Last week, Deutsche Bank announced that it will increase the fees of seven PowerShares exchange-traded funds, citing “increased costs of managing the Funds due to changing regulatory requirements.” The changes will be effective beginning January 4, and will affect five commodity funds and two currency products.
|Ticker||ETF||Current Expense||New Expense|
|DBO||PowerShares DB Oil Fund||0.50%||0.75%|
|DGL||PowerShares DB Gold Fund||0.50%||0.75%|
|DBS||PowerShares DB Silver Fund||0.50%||0.75%|
|UDN||PowerShares DB U.S. Dollar Index Bearish||0.50%||0.75%|
|UUP||PowerShares DB U.S. Dollar Index Bullish||0.50%||0.75%|
|DBA||PowerShares DB Agriculture Fund||0.75%||0.85%|
|DBC||PowerShares DB Commodity Fund||0.75%||0.85%|
The increase in expenses will affect commodity funds focusing on oil, wheat, gold, and silver, as well as two currency funds offering exposure to the value of the U.S. dollar relative to a basked of developed market currencies. PowerShares’ diversified commodity ETF will also be impacted.
Fees on the agriculture and commodity products will increase from 0.75% to 0.85%, while the other five funds will see expense ratios rise from 0.50% to 0.75%.
The general consensus in the ETF industry is that the Commodity Futures Trading Commission will implement changes to current commodity exchange regulation in the near future, although no new rules have been announced as of yet.
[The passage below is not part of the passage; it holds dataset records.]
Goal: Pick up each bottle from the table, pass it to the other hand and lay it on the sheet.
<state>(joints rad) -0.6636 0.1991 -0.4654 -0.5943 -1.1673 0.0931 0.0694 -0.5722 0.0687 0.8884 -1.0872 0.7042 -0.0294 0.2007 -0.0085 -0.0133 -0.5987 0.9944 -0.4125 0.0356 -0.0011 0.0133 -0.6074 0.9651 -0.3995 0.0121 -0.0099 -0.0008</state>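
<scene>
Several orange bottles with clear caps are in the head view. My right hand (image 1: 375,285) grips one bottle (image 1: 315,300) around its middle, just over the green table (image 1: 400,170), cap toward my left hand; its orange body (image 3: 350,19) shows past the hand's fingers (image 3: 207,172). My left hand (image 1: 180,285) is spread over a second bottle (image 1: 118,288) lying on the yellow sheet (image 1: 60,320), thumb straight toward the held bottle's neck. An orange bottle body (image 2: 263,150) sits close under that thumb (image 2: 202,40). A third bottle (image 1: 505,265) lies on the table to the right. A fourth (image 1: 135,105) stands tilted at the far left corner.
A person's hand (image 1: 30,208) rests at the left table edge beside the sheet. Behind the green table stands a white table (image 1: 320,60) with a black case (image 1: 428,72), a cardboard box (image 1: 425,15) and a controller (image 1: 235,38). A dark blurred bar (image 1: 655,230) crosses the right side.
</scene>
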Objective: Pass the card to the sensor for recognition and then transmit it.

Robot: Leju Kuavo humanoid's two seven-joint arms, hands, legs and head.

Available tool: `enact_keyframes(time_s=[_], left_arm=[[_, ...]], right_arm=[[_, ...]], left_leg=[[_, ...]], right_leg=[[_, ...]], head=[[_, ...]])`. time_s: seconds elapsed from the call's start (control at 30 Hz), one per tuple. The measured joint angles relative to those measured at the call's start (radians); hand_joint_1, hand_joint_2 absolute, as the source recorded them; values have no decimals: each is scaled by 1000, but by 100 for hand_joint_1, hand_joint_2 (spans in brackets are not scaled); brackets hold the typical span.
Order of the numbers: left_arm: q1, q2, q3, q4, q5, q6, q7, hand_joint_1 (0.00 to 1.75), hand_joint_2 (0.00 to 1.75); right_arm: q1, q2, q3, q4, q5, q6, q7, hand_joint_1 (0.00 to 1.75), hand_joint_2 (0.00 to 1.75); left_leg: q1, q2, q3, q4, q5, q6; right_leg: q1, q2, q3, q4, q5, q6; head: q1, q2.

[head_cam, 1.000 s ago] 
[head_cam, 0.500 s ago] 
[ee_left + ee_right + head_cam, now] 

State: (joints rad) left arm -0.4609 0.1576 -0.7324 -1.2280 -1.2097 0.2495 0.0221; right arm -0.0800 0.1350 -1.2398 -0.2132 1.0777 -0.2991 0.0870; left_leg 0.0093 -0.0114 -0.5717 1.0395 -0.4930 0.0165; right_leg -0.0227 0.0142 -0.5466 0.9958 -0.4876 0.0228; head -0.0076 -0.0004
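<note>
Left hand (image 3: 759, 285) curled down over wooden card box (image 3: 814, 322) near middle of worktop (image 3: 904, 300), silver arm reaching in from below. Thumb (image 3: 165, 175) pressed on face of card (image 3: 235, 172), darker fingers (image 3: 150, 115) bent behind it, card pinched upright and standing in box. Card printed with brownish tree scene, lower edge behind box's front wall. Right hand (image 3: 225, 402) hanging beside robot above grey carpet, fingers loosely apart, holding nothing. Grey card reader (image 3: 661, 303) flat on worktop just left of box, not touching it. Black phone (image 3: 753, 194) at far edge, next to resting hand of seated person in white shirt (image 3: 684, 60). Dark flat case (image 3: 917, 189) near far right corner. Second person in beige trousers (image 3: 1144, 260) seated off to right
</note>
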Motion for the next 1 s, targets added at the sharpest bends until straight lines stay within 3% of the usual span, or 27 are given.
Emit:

Earlier this year, Deutsche Bank announced that it was changing the composition of some of its funds after the CFTC stripped “no action letters.” The letters had let DB surpass federal caps on holding in wheat and corn.
Bucking The Trend
The move from Deutsche Bank comes as many issuers are trimming expense ratios or introducing products designed to compete on a cost basis. Earlier this month, Geary Advisors slashed the expense ratio on its Texas and Oklahoma ETFs, and UBS, ETF Securities, and Charles Schwab have all introduced new funds in recent months that undercut existing products on the cost side.
It will be interesting to see the impact the price changes have on the popularity of these products. DBA is the largest diversified commodity product available, but it will now have an expense ratio well above some of its competitors. The E-TRACS DJ-UBS Commodity Index Total Return (DJCI) offers exposure to more than a dozen different commodity sectors and charges only 50 basis points in fees. Likewise, the ETFS Silver Trust (SIVR) from ETF Securities charges only only 0.30%, less than half the cost of DBS once the changes take effect.
Disclosure: No positions at time of writing.